ISISTAN   23985
INSTITUTO SUPERIOR DE INGENIERIA DEL SOFTWARE
Unidad Ejecutora - UE
artículos
Título:
Short-text feature construction and selection in social media data: A survey
Autor/es:
ANTONELA TOMMASEL; DANIELA GODOY
Revista:
ARTIFICIAL INTELLIGENCE REVIEW
Editorial:
SPRINGER
Referencias:
Lugar: Berlin; Año: 2018 vol. 49 p. 301 - 338
ISSN:
0269-2821
Resumen:
Social networking sites such as Facebook or Twitter attract millions of users, who everyday post an enormous amount of content in the form of tweets, comments and posts. Since social network texts are usually short, learning tasks have to deal with a very high dimensional and sparse feature space, in which most features have low frequencies.
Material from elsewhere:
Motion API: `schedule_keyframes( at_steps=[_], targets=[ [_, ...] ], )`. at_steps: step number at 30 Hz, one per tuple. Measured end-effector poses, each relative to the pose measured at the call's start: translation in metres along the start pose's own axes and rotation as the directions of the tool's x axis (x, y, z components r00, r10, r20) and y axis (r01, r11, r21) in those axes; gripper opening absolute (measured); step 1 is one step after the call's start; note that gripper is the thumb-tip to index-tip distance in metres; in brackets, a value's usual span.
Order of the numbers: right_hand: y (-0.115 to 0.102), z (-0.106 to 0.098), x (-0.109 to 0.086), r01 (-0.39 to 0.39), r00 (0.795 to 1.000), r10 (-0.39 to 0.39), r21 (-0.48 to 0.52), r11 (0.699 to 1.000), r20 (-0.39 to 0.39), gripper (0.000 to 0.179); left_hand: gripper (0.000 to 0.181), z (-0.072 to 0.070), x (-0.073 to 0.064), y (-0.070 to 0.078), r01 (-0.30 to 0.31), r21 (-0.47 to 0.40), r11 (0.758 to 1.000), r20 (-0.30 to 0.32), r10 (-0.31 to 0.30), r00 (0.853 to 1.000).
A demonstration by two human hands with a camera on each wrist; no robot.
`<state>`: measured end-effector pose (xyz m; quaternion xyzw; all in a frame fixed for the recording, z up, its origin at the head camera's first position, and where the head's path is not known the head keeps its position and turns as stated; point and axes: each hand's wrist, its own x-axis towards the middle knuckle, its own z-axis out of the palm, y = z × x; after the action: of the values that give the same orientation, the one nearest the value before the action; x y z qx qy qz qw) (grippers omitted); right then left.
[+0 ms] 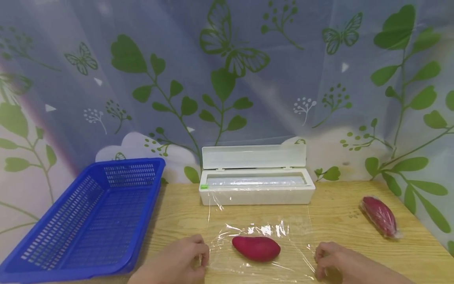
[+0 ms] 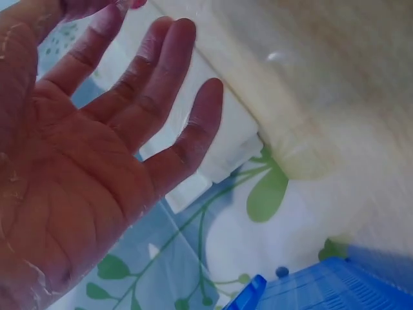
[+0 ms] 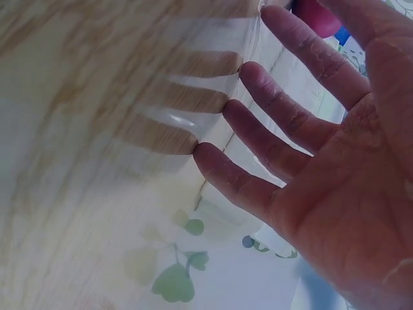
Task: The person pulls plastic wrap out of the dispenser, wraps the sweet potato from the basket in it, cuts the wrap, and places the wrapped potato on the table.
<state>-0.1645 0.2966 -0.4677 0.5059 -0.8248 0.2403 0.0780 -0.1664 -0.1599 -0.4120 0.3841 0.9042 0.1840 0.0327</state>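
Far left: blue plastic basket (image 1: 88, 272) on the wooden table (image 1: 340, 205), its long side angled away from the viewer; inner floor visible.

Next, left hand (image 1: 177, 260), at the left edge of a clear plastic film (image 1: 264, 229). Thumb and forefinger bent toward each other; left wrist view shows the other fingers loosely extended and slightly apart. Whether film is caught between the tips: cannot tell.

Centre: film lies across the table in front of a white box (image 1: 255, 197), wrinkled, with bright glare. Box sits at the back of the table, lid (image 1: 253, 157) raised, a roll (image 1: 255, 181) inside, small green tab (image 1: 203, 186) at its left front corner. Red sweet potato (image 1: 256, 248) lies on its side on the film, between the two hands, apart from both.

Right hand (image 1: 344, 262) at the film's right edge. Right wrist view: fingers spread, tips down at the surface; thumb tip out of frame, so a pinch cannot be confirmed.

Far right: wrapped sweet potato (image 1: 379, 217) on the table, tilted, shiny film around it.
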Motion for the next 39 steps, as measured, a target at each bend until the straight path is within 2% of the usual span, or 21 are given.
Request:
schedule_keyframes(
  at_steps=[2, 4, 6, 8, 10, 14, 17, 18, 21, 24, 28, 31, 33, 36, 39],
  targets=[
    [-0.001, -0.001, 0.001, -0.016, 1.000, 0.016, 0.000, 1.000, 0.024, 0.024, 0.016, -0.007, -0.001, 0.001, 0.009, -0.028, 1.000, -0.018, -0.009, 1.000],
    [-0.007, -0.005, 0.004, -0.125, 0.985, 0.120, 0.035, 0.992, 0.120, 0.023, 0.017, -0.012, -0.002, 0.003, 0.024, -0.062, 0.998, -0.032, -0.026, 0.999],
    [-0.015, -0.012, 0.008, -0.253, 0.947, 0.236, 0.055, 0.966, 0.218, 0.022, 0.016, -0.016, -0.002, 0.005, 0.047, -0.077, 0.996, -0.036, -0.050, 0.998],
    [-0.022, -0.016, 0.010, -0.386, 0.888, 0.349, 0.074, 0.920, 0.300, 0.020, 0.013, -0.018, -0.003, 0.005, 0.047, -0.071, 0.996, -0.050, -0.051, 0.997],
    [-0.027, -0.019, 0.012, -0.457, 0.849, 0.408, 0.078, 0.886, 0.336, 0.018, 0.011, -0.019, -0.003, 0.006, 0.046, -0.064, 0.997, -0.060, -0.050, 0.997],
    [-0.029, -0.021, 0.014, -0.468, 0.840, 0.415, 0.079, 0.880, 0.350, 0.010, 0.015, -0.020, -0.002, 0.007, 0.031, -0.062, 0.998, -0.100, -0.037, 0.994],
    [-0.029, -0.020, 0.013, -0.437, 0.855, 0.390, 0.070, 0.897, 0.342, 0.008, 0.022, -0.019, 0.000, 0.007, 0.014, -0.078, 0.997, -0.157, -0.026, 0.987],
    [-0.029, -0.020, 0.013, -0.437, 0.853, 0.391, 0.065, 0.897, 0.346, 0.008, 0.025, -0.019, 0.001, 0.007, 0.013, -0.094, 0.995, -0.175, -0.030, 0.984],
    [-0.031, -0.021, 0.015, -0.472, 0.830, 0.427, 0.044, 0.881, 0.359, 0.017, 0.028, -0.018, 0.008, 0.007, -0.006, -0.161, 0.987, -0.237, -0.033, 0.971],
    [-0.034, -0.021, 0.018, -0.508, 0.800, 0.474, -0.007, 0.861, 0.368, 0.029, 0.028, -0.019, 0.017, 0.009, 0.012, -0.245, 0.969, -0.277, -0.082, 0.957],
    [-0.038, -0.019, 0.026, -0.532, 0.771, 0.515, -0.067, 0.844, 0.374, 0.038, 0.023, -0.022, 0.027, 0.014, 0.097, -0.338, 0.936, -0.286, -0.200, 0.937],
    [-0.039, -0.018, 0.029, -0.561, 0.745, 0.536, -0.061, 0.825, 0.397, 0.034, 0.018, -0.024, 0.033, 0.017, 0.141, -0.376, 0.916, -0.289, -0.260, 0.921],
    [-0.039, -0.018, 0.030, -0.566, 0.743, 0.531, -0.040, 0.823, 0.408, 0.026, 0.016, -0.024, 0.036, 0.018, 0.156, -0.379, 0.912, -0.300, -0.281, 0.912],
    [-0.040, -0.018, 0.029, -0.532, 0.771, 0.493, -0.017, 0.846, 0.402, 0.016, 0.017, -0.024, 0.039, 0.017, 0.178, -0.369, 0.912, -0.311, -0.302, 0.901],
    [-0.038, -0.018, 0.026, -0.494, 0.803, 0.456, -0.001, 0.870, 0.385, 0.008, 0.016, -0.024, 0.040, 0.016, 0.188, -0.366, 0.912, -0.304, -0.308, 0.901]
  ],
)
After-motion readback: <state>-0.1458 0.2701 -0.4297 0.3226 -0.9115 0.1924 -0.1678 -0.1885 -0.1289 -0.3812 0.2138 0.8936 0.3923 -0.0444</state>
As a result, extracting useful knowledge from such noisy data is a challenging task, converting large-scale short-text learning tasks in social environments into one of the most relevant problems in machine learning and data mining. Feature selection is one of the most known and commonly used techniques for reducing the impact of the high dimensional feature space in text learning. A wide variety of feature selection techniques can be found in the literature applied to traditional, long-texts and document collections. However, short-texts coming from the social Web pose some new challenges to this well-studied problem as the shortness of texts offer a limited context to extract enough statistical evidence about the relation of words (e.g. correlation), and instances usually arrive in continuous streams (e.g. Twitter timeline), so that the number of features and instances is unknown, among other problems. This paper surveys feature selection techniques for dealing with short texts in both offline and online settings. Then, open issues and research opportunities for performing online feature selection over social media data are discussed.